**What this task involves:**
Give the listing again word for word, excluding the pictures it contains.

**Raw data:**
....

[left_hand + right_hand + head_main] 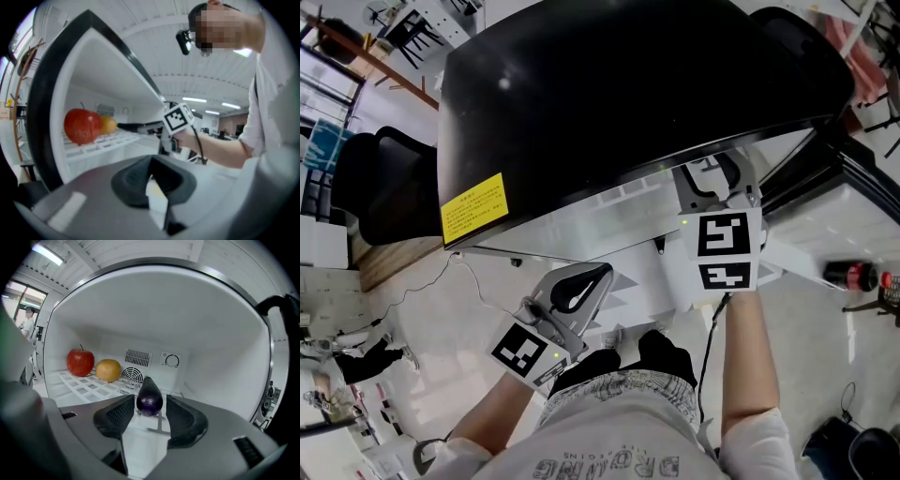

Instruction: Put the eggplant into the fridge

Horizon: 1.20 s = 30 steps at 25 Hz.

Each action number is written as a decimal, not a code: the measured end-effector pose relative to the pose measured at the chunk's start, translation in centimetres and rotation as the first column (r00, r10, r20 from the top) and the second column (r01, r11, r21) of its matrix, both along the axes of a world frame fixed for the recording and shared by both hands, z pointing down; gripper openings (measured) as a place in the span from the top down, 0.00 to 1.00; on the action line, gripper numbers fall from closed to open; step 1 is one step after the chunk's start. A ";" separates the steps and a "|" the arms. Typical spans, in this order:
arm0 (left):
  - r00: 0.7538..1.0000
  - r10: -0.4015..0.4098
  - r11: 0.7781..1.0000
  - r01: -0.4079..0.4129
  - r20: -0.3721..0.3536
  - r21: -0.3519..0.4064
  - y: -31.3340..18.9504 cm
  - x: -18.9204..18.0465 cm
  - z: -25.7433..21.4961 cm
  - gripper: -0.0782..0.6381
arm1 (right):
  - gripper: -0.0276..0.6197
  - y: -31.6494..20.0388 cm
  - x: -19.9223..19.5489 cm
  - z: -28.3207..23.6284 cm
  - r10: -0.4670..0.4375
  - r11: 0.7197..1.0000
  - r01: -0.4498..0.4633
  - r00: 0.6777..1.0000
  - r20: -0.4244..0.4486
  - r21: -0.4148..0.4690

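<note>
Right gripper view tells you pretty much everything here. The eggplant [149, 398] is already inside the fridge [225, 366], looks to be lying on the white wire shelf [84, 387] with its fat purple end toward the camera and the narrow end pointing at the back wall. The right hand-held gripper [150, 405] has its jaws spread on either side of it, and as far as I can see the pads aren't squeezing it. My read is the eggplant has been let go and the shelf is carrying it.

It makes sense where it sits, too. There's an apple [80, 362] and an orange [108, 370] parked at the back left of the same shelf, so the eggplant went into the free middle strip, well apart from both, in front of the vent.

The left hand-held gripper [151, 180] is pressed together with nothing in it and hangs outside the fridge, lower and off to the side. I'd guess it's just being kept out of the way, since this is a one-handed job.

From the head view you mostly get the fridge's black top [628, 94], with the right arm reaching in under it.

Task looks basically done to me. What's left is backing the right gripper straight out without nudging the eggplant, since a round thing on wire bars could roll.
</note>
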<state>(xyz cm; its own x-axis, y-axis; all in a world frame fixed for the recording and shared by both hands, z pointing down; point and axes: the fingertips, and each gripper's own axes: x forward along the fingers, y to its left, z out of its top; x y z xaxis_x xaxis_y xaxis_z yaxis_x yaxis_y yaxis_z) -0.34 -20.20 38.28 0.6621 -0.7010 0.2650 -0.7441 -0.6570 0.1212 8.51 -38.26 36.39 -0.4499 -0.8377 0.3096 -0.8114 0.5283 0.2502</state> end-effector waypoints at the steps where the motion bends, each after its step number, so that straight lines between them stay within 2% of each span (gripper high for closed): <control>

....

**Output of the exercise:**
[left_hand + right_hand + head_main] 

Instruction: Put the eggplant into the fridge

Horizon: 1.20 s = 30 steps at 25 Hz.

Each action number is written as a decimal, not a code: the measured end-effector pose relative to the pose measured at the chunk's start, translation in centimetres and rotation as the first column (r00, r10, r20 from the top) and the second column (r01, r11, r21) of its matrix, both along the axes of a world frame fixed for the recording and shared by both hands, z pointing down; gripper openings (measured) as a place in the span from the top down, 0.00 to 1.00; on the action line, gripper numbers fall from closed to open; step 1 is one step after the chunk's start. A ";" separates the steps and a "|" the arms. Typical spans, in this order:
arm0 (left):
  - r00: 0.7538..1.0000
  - r10: -0.4015..0.4098
  - r11: 0.7781..1.0000
  - r01: -0.4079..0.4129
  - r20: -0.3721..0.3536
  - r21: -0.3519..0.4064
  - y: -31.3340..18.9504 cm
  - x: -18.9204..18.0465 cm
  - z: -25.7433..21.4961 cm
  - gripper: -0.0782..0.6381
arm1 (right):
  - gripper: -0.0276..0.6197
  - y: -31.6494..20.0388 cm
  - x: -19.9223..19.5489 cm
  - z: -28.3207..23.6284 cm
  - r10: -0.4670..0.4375
  - r11: 0.7197..1.0000
  - r01: -0.4498..0.4633
  - r00: 0.6777..1.0000
  - r20: -0.4244..0.4486
  - r21: -0.4148..0.4690

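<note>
Right gripper view tells you pretty much everything here. The eggplant [149, 398] is already inside the fridge [225, 366], looks to be lying on the white wire shelf [84, 387] with its fat purple end toward the camera and the narrow end pointing at the back wall. The right hand-held gripper [150, 405] has its jaws spread on either side of it, and as far as I can see the pads aren't squeezing it. My read is the eggplant has been let go and the shelf is carrying it.

It makes sense where it sits, too. There's an apple [80, 362] and an orange [108, 370] parked at the back left of the same shelf, so the eggplant went into the free middle strip, well apart from both, in front of the vent.

The left hand-held gripper [151, 180] is pressed together with nothing in it and hangs outside the fridge, lower and off to the side. I'd guess it's just being kept out of the way, since this is a one-handed job.

From the head view you mostly get the fridge's black top [628, 94], with the right arm reaching in under it.

Task looks basically done to me. What's left is backing the right gripper straight out without nudging the eggplant, since a round thing on wire bars could roll.
</note>
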<state>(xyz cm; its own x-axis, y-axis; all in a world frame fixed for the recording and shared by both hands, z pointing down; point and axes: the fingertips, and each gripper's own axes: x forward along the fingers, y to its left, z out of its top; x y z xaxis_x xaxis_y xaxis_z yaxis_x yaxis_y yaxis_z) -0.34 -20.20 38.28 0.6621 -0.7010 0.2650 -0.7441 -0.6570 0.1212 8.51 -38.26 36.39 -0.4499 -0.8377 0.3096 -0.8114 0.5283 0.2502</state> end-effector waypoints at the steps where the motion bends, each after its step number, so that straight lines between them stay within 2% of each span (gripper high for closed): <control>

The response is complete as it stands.